Documentation type affects what information is included and how it is organized.
Reference Documentation
Reference documentation defines system behavior, parameters, limits, and technical specifications.
Reference content should:
- Present information in a strictly factual manner.
- Define behavior, inputs, outputs, and constraints clearly.
- Avoid narrative framing or explanatory storytelling.
- Avoid interpretation beyond what is necessary to understand the system.
Reference documentation should not:
- Include step-by-step procedures.
- Provide strategic recommendations.
- Include promotional or persuasive language.
How-To Guides
How-to guides help users complete a specific task.
How-to content should:
- Be procedural and action-oriented.
- Present steps in a clear, logical sequence.

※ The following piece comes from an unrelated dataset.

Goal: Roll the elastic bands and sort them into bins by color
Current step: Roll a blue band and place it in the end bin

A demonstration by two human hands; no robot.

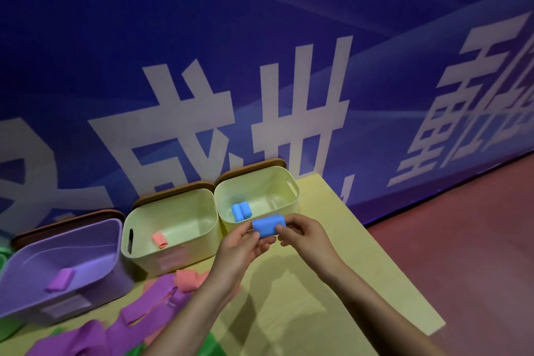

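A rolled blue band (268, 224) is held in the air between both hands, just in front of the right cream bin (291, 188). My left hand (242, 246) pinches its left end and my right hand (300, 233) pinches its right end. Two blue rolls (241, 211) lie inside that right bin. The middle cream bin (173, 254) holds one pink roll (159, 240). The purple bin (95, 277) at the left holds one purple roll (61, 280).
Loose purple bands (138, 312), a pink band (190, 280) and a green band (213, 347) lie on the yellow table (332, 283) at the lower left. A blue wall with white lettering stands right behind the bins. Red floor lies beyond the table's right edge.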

- Focus on enabling task completion efficiently.
How-to guides should not:
- Include unnecessary background explanation.
- Mix conceptual discussion with procedural steps.
- Use motivational, encouraging, or promotional language.
Conceptual and Overview Pages
Conceptual and overview pages explain how systems work and how components relate to one another.
Conceptual content should:
- Provide context and clarify relationships.
- Explain principles, workflows, or architecture.
- Help readers understand why and how a system behaves as it does.
Conceptual pages should not:
- Include detailed procedural instructions.
- Provide exhaustive parameter definitions.
- Use marketing language or promise outcomes.
Errors, Warnings, and Notices
Error and warning content communicates important information about system behavior, limitations, or risks.
This content must:
- State the issue clearly and directly.
- Use calm, neutral language.
- Focus on facts and resolution steps where appropriate.
Error and warning content must not:
- Use urgent or emotionally charged language.
- Assign blame.
- Exaggerate risk or impact.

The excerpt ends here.